The circuit to display minutes is cascaded to the seconds stage (which effectively provides a 1-pulse-per-minute output, 1PPM), and based on the same principle - it should charge the capacitor while ignoring the first 59 1PPM pulses, and reset itself upon the 60th pulse.
There are differences, though:
- parts used in the charging RC in the seconds stage were rather at the edge, as was the resulting current into capacitor. Here, we need 60x longer RC, so we need some trick, possibly increasing capacitance 60-fold, without the associated increase in parts cost.
- we don't need free-running oscillator operation, as the seconds stage provides free-running timebase (albeit inprecise) for the case of GPS not outputting the 1PPS signal (which GPS modules tend to do when they don't have a lock). All we need here is that for the first 59 seconds the output is low, and then it goes high. Also, a 1-minute "runback" of the indicator asociated with free-running discharge wouldn't be nice.

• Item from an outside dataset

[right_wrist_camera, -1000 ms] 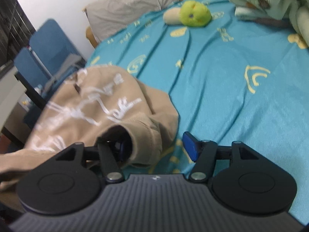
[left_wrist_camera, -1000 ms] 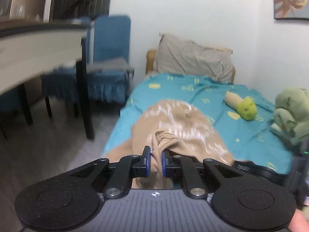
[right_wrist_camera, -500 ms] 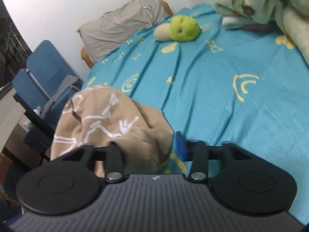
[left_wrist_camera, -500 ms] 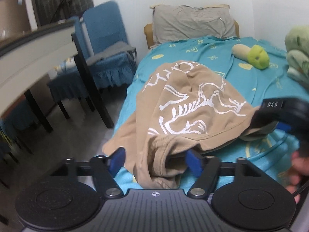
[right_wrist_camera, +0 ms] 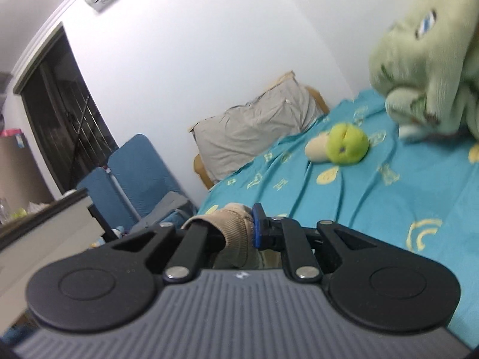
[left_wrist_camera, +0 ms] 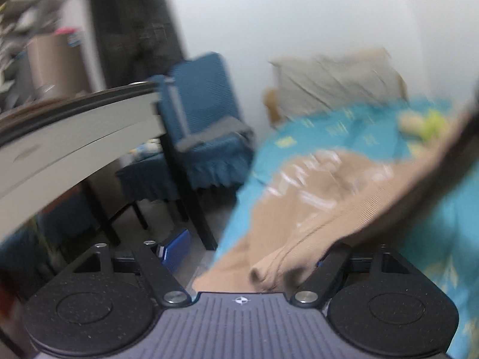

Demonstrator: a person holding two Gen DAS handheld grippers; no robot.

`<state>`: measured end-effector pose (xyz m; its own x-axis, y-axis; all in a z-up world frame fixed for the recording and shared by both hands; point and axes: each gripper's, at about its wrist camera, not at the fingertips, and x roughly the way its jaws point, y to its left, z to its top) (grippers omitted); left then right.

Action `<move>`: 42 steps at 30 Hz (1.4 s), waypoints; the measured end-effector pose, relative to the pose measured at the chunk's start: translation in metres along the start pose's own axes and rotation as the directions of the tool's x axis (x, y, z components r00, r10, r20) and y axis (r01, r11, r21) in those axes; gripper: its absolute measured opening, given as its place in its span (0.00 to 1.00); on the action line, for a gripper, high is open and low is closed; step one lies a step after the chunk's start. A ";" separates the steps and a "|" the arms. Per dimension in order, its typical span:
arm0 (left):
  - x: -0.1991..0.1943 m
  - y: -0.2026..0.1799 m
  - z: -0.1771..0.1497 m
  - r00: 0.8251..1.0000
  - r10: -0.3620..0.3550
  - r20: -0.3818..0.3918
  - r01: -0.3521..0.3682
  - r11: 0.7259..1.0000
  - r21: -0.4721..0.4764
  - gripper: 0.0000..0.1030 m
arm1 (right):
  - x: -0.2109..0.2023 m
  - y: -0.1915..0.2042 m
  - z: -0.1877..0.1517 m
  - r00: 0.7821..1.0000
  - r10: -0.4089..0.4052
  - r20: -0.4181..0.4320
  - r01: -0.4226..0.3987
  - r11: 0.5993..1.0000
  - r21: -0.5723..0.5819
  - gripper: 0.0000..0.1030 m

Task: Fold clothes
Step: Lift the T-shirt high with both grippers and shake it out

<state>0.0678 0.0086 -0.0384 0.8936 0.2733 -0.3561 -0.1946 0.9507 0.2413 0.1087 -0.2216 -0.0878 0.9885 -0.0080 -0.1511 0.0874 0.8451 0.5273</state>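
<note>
We read no writing. Our right gripper point(right_wrist_camera: 239, 230) has now clamped the shirt point(right_wrist_camera: 236, 224); our left gripper point(left_wrist_camera: 248, 254) stays open, shirt point(left_wrist_camera: 314, 209) between its fingers.

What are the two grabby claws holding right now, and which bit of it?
The right gripper pinches the tan shirt by a ribbed edge. The left gripper is open, holding nothing; the shirt only drapes over one finger.

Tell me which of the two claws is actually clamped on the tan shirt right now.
The right claw: it is shut on a bunched ribbed edge of the tan shirt. The left claw is spread wide, with the shirt's edge lying loose between its fingers.
</note>
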 end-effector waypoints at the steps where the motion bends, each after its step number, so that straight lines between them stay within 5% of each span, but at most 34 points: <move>1: -0.002 0.008 0.002 1.000 0.006 0.003 -0.006 0.999 -0.044 0.83 | 0.001 0.001 -0.001 1.000 -0.021 -0.003 0.021 1.000 -0.017 0.12; 4: -0.004 0.025 0.004 0.999 0.002 -0.035 -0.006 0.993 -0.121 0.87 | 0.010 -0.001 -0.007 0.992 -0.117 -0.052 0.114 0.992 -0.060 0.14; 6: 0.003 0.024 0.001 0.993 0.000 -0.118 -0.008 0.998 -0.069 0.86 | 0.022 -0.007 -0.013 0.971 -0.206 -0.119 0.195 0.976 -0.097 0.20; 9: 0.017 0.022 -0.010 0.967 0.070 -0.244 -0.067 0.998 0.019 0.85 | 0.039 -0.021 -0.027 0.915 -0.347 -0.207 0.319 0.935 -0.155 0.54; 12: 0.025 0.038 -0.009 0.958 0.063 -0.280 -0.088 0.993 -0.076 0.85 | 0.043 -0.031 -0.035 0.878 -0.416 -0.235 0.386 0.907 -0.167 0.64; 14: 0.019 0.051 -0.002 0.976 0.035 -0.216 -0.077 0.978 -0.193 0.85 | 0.034 -0.024 -0.033 0.888 -0.422 -0.182 0.390 0.902 -0.187 0.64; 16: 0.009 0.061 0.010 0.991 0.066 -0.117 -0.094 0.964 -0.250 0.91 | 0.021 -0.014 -0.019 0.904 -0.419 -0.084 0.395 0.894 -0.212 0.76; 19: -0.016 0.074 0.040 0.993 0.104 0.049 -0.083 0.944 -0.320 0.92 | 0.002 0.007 0.024 0.934 -0.352 0.051 0.355 0.912 -0.205 0.76; 22: -0.041 0.089 0.074 0.970 0.141 0.199 -0.053 0.918 -0.393 0.92 | -0.015 0.044 0.080 0.949 -0.274 0.158 0.304 0.928 -0.218 0.76; 27: -0.090 0.137 0.157 0.925 0.164 0.342 0.033 0.863 -0.503 0.92 | -0.058 0.108 0.170 0.947 -0.153 0.282 0.218 0.951 -0.220 0.76; 35: -0.203 0.199 0.280 0.826 0.109 0.553 0.157 0.898 -0.412 0.92 | -0.165 0.175 0.291 0.900 -0.039 0.434 0.132 0.974 -0.186 0.76; 38: -0.236 0.211 0.314 0.816 0.080 0.573 0.177 0.908 -0.379 0.92 | -0.212 0.189 0.322 0.872 -0.001 0.489 0.116 0.972 -0.205 0.79; 42: -0.270 0.223 0.352 0.818 0.014 0.575 0.215 0.920 -0.329 0.94 | -0.240 0.198 0.352 0.883 0.013 0.469 0.099 0.972 -0.214 0.78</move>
<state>-0.0742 0.0950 0.4290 0.9607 0.1531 0.2315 -0.1198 0.9812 -0.1516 -0.0675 -0.2400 0.3471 0.9320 -0.2465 0.2657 0.1566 0.9350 0.3183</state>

- the output from the seconds stage (which we take from the pin 3 (inverted), so that we have 1PPM for both synchronized and free-running seconds stage) may be as short as 100ms (or somewhat shorter, if the "synchronous discharge" resistor in the seconds stage is adjusted not entirely correctly); the "synchronous discharge" circuit in minutes stage has to take this into account.

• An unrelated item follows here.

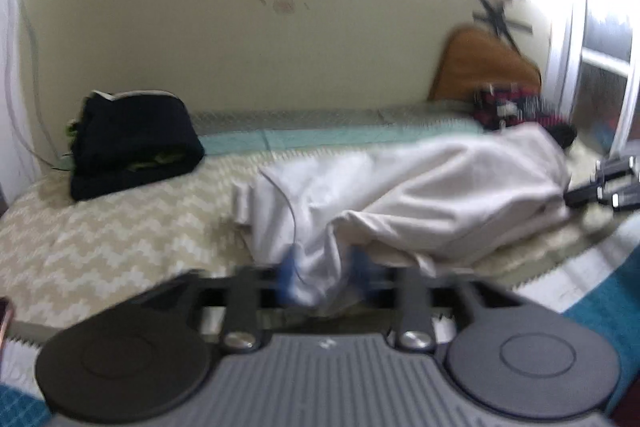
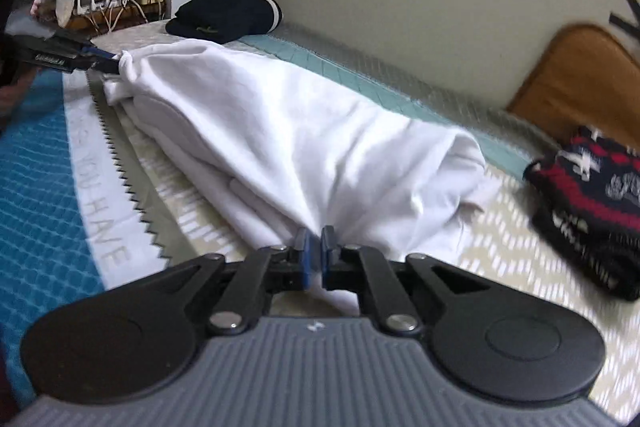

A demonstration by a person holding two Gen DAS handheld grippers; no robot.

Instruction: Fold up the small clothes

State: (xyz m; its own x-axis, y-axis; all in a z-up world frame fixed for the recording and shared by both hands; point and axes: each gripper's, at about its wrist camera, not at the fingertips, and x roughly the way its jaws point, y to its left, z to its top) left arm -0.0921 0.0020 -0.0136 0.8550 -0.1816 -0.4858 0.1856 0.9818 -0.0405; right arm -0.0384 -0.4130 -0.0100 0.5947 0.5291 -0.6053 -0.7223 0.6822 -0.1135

The first issue can be solved using an opamp-based "capacitance multiplier". In the linked circuit, choosing R2=R3=1kOhm and N=60 allows to use the same 10uF capacitor, while the entire circuit presents to its input an equivalent of R3=1kOhm and C=600uF. The 1kOhm value is negligible compared to the charging resistor of several MOhms.
The second issue is solved simply by disconnecting the discharge output (pin 7) from the capacitor.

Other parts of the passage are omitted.